Problem statement:
Please set down exactly the lines of the listing below from the line containing "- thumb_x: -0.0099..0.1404" through the line containing "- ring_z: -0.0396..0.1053", both lines included, leaving out all other lines.

******************************

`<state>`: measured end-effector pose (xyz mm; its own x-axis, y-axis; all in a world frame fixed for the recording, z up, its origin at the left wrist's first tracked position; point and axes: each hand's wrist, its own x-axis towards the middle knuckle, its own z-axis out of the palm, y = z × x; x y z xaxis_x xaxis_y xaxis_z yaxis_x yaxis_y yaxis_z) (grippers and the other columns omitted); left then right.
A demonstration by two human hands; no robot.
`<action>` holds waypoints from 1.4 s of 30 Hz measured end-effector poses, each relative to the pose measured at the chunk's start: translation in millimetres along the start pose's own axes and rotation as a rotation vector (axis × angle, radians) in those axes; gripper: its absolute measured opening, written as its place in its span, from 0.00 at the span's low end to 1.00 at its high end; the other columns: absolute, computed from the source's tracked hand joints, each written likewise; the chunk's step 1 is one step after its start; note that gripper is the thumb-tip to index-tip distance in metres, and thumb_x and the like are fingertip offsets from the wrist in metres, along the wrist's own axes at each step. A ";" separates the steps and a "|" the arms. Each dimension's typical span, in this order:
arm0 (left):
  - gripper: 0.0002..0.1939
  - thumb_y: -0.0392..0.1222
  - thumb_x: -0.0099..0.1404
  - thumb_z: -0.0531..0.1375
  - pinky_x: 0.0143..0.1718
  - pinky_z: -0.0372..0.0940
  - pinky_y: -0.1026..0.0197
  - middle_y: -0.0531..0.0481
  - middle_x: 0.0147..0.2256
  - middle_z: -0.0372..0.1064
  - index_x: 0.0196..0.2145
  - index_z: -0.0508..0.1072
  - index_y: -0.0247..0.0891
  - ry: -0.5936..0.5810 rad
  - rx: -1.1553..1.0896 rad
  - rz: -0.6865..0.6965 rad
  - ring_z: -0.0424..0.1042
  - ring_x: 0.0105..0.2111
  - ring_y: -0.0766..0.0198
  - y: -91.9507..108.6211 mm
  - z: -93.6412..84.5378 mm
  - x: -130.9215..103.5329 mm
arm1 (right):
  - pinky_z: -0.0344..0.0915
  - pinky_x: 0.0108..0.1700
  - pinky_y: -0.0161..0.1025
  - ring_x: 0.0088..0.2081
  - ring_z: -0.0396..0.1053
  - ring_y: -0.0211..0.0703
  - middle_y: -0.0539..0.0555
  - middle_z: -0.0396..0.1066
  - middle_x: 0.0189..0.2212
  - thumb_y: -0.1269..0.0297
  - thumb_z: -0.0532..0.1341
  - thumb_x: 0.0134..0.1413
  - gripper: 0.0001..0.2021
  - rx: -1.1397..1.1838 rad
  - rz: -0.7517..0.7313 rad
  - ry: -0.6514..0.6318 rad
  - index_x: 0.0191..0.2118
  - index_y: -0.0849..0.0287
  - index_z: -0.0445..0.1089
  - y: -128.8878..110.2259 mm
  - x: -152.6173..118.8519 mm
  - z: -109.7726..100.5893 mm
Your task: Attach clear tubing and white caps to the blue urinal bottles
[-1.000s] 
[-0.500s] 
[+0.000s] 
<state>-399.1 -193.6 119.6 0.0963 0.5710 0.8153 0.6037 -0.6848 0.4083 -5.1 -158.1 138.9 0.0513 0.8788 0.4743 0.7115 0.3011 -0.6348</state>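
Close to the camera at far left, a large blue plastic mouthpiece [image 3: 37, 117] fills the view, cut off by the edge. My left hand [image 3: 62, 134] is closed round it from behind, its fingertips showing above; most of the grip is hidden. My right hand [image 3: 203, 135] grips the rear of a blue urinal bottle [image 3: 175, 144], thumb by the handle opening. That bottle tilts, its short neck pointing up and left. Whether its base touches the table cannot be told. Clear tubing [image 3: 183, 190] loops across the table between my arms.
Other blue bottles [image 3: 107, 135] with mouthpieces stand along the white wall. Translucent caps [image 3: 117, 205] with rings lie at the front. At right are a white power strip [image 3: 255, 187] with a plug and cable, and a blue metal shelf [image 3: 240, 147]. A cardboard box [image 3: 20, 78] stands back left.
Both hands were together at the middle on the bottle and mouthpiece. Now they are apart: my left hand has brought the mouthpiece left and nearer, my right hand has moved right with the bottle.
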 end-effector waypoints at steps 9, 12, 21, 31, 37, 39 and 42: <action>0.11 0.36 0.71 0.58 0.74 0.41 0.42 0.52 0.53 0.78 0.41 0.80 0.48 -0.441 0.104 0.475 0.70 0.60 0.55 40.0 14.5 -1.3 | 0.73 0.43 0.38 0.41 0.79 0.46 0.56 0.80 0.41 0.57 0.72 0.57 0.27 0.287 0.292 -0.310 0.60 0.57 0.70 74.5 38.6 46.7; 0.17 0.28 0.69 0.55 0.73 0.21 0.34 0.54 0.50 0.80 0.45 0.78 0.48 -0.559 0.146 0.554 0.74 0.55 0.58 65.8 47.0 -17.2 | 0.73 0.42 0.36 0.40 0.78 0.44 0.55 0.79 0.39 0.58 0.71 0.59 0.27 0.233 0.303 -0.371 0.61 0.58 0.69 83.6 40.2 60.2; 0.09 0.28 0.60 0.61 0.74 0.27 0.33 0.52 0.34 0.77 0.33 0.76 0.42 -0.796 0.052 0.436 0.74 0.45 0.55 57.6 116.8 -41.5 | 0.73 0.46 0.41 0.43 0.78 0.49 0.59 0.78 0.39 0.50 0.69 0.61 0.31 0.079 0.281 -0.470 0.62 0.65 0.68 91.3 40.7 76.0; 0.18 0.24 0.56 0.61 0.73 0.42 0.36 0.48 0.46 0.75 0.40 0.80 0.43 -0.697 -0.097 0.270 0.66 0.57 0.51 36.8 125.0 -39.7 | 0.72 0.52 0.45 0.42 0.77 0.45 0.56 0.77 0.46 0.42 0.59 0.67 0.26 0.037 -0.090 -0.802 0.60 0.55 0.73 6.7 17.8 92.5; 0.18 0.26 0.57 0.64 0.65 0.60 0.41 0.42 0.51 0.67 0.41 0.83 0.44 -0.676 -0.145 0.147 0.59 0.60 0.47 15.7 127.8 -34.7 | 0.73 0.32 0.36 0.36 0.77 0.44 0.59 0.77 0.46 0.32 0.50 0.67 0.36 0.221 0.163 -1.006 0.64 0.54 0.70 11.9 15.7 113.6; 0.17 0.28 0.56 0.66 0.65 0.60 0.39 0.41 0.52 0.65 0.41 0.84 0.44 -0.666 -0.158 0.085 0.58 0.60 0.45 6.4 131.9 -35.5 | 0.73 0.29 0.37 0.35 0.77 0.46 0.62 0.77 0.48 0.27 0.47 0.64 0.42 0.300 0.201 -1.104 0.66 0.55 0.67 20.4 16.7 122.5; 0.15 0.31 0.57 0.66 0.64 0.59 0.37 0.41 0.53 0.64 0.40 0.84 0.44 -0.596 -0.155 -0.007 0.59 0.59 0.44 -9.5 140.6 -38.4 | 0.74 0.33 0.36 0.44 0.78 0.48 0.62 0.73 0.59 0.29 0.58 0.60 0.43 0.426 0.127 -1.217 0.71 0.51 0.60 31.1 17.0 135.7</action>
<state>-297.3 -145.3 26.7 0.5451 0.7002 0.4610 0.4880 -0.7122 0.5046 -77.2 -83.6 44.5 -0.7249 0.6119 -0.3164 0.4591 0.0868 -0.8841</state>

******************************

Final answer:
  - thumb_x: -0.0099..0.1404
  - thumb_z: -0.0531..0.1375
  - pinky_x: 0.0143..0.1718
  - pinky_z: -0.0372..0.0940
  - pinky_y: -0.1026..0.0197
  - middle_y: -0.0531..0.0481
  - middle_x: 0.0147..0.2256
  - middle_z: -0.0372..0.1064
  - index_x: 0.0196..0.2145
  - index_z: -0.0508..0.1072
  - index_y: -0.0247..0.0891
  - ry: -0.5936..0.5810 rad
  - rx: -1.1553..1.0896 rad
  - rz: -0.6865..0.6965 rad
  - ring_z: -0.0424..0.1042
  - ring_x: 0.0105..0.2111
  - ring_y: -0.0766..0.0198
  - y: -91.9507..108.6211 mm
  - z: -93.6412..84.5378 mm
  - x: -130.9215..103.5329 mm
arm1 (right):
  - pinky_z: -0.0344..0.0915
  - pinky_x: 0.0108..0.1700
  - pinky_y: -0.0161..0.1025
  - ring_x: 0.0088..0.2081
  - ring_z: -0.0396..0.1053

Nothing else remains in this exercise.